Bei Aquaplaning „schwimmen“ die Reifen auf. 	 Foto: Vol.at
Bei Aquaplaning „schwimmen“ die Reifen auf. Foto: Vol.at

Wien. Derzeit steigt die Aquaplaning-Gefahr wieder deutlich an. Die heftigen Gewitter mit Starkregen können für Autofahrer unvermittelt zur „Rutschpartie“ werden.
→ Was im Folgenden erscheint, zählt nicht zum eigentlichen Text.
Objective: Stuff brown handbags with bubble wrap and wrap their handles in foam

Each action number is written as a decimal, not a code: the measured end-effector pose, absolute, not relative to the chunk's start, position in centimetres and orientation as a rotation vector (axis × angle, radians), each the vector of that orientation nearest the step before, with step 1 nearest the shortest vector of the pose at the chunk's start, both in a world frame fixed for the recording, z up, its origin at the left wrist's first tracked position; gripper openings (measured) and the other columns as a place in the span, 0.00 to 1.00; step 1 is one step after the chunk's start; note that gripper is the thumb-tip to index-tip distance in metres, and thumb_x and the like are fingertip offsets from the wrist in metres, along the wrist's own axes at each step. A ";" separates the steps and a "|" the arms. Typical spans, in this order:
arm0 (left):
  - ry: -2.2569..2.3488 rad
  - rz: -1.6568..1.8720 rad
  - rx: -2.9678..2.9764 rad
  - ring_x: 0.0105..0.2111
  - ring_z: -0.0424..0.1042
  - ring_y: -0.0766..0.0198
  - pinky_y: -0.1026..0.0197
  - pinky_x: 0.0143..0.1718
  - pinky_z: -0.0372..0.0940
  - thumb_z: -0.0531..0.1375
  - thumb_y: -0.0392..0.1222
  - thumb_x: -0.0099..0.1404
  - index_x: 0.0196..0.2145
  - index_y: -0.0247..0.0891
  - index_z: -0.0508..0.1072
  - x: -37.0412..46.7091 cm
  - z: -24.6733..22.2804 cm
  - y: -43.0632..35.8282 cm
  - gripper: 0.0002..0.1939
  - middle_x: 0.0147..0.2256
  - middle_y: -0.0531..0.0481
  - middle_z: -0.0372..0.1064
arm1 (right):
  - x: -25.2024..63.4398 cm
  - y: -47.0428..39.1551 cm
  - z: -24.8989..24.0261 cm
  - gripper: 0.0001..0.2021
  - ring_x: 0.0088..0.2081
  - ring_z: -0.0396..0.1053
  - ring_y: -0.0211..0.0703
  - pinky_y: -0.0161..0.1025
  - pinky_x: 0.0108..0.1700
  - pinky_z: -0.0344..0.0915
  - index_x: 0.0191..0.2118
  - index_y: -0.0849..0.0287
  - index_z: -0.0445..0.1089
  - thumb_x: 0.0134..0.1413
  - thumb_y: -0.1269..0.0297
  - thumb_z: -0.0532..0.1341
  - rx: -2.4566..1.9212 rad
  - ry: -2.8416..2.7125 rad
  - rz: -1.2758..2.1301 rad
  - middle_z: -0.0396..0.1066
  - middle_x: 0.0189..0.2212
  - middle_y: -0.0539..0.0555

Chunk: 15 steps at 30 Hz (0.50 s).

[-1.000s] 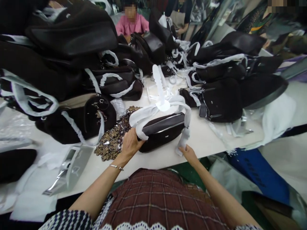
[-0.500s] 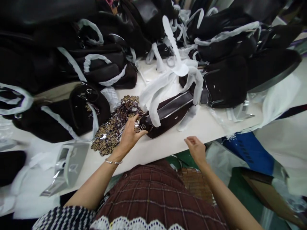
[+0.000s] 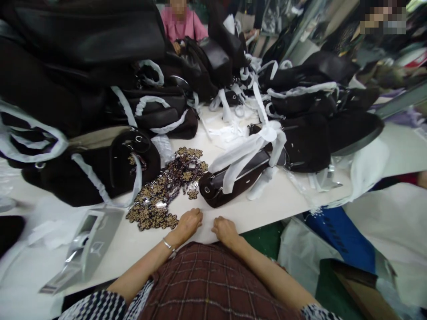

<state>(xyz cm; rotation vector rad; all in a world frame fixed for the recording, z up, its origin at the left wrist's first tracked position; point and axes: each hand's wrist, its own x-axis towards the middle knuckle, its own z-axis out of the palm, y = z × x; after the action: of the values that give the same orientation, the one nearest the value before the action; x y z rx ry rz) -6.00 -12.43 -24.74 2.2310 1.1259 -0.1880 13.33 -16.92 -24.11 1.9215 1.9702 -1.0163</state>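
Observation:
Near the front edge of the white table (image 3: 220,224), my left hand (image 3: 190,223) is closed, its fingers curled; whatever may be in it is hidden. My right hand (image 3: 226,230) lies just to the right with fingers curled in as well, the contents too hidden to make out. A small gap separates the two. Beyond them is a dark brown bag (image 3: 240,182), its handles wrapped in white material. To its left spreads a pile of gold-and-dark flower-shaped charms (image 3: 153,206), close to my left hand.
Dark bags with wrapped straps (image 3: 90,178) fill the left and back, and another bag (image 3: 307,142) is at the right. A grey metal dispenser (image 3: 93,244) stands front left. A person in pink (image 3: 183,24) is across the table. A blue bag (image 3: 347,235) lies below right.
My left hand has left the bag's end and come back to the table edge. My right hand has moved left towards it. The view has tilted up, showing people at the back.

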 end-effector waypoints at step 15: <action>1.275 0.440 1.932 0.51 0.69 0.57 0.56 0.54 0.62 0.52 0.41 0.69 0.49 0.47 0.71 -11.3 -21.0 -7.7 0.13 0.49 0.48 0.71 | 11.1 -12.0 -21.5 0.13 0.39 0.72 0.43 0.35 0.41 0.63 0.44 0.53 0.74 0.49 0.64 0.64 1.823 2.294 -1.206 0.75 0.41 0.52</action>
<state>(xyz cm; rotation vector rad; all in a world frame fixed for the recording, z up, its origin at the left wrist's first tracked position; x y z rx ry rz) -11.28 -7.73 -20.95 1.9318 1.2747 0.4405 11.09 -12.03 -21.50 1.8235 2.2943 -1.2060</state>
Allein im Vorjahr wurden in Österreich insgesamt 5044 Unfälle mit Pkw-Beteiligung auf nasser Fahrbahn registriert, dabei wurden 6848 Personen verletzt, 77 getötet. „Wenn es so stark regnet, dass das Wasser vom Asphalt nicht rasch genug abfließen kann, besteht akute Aquaplaning-Gefahr. Dabei ‚schwimmen‘ die Reifen auf und haben keinen Kontakt zur Straße“, erklärt Roland Frisch vom ÖAMTC. In der Folge würden weder Antriebs- noch Brems- oder Lenkkräfte auf die Fahrbahn übertragen. Auch Fahrzeuge mit den besten Reifen seien dann nicht mehr steuerbar. In solchen Momenten können auch 80 km/h auf der Autobahn schon zu schnell sein.

Falsche Reaktion

„Die meisten Unfälle infolge von Aquaplaning passieren durch eine falsche Reaktion“, weiß Frisch. Denn Notsituationen wie Aquaplaning bedeuten Stress. Und unter Stress reagieren viele Menschen zu langsam, lenken hektisch oder bremsen falsch. Um auch bei Starkregen die Kontrolle über das Fahrzeug zu behalten, sollte man die Geschwindigkeit reduzieren und abrupte Brems- oder Lenkmanöver vermeiden.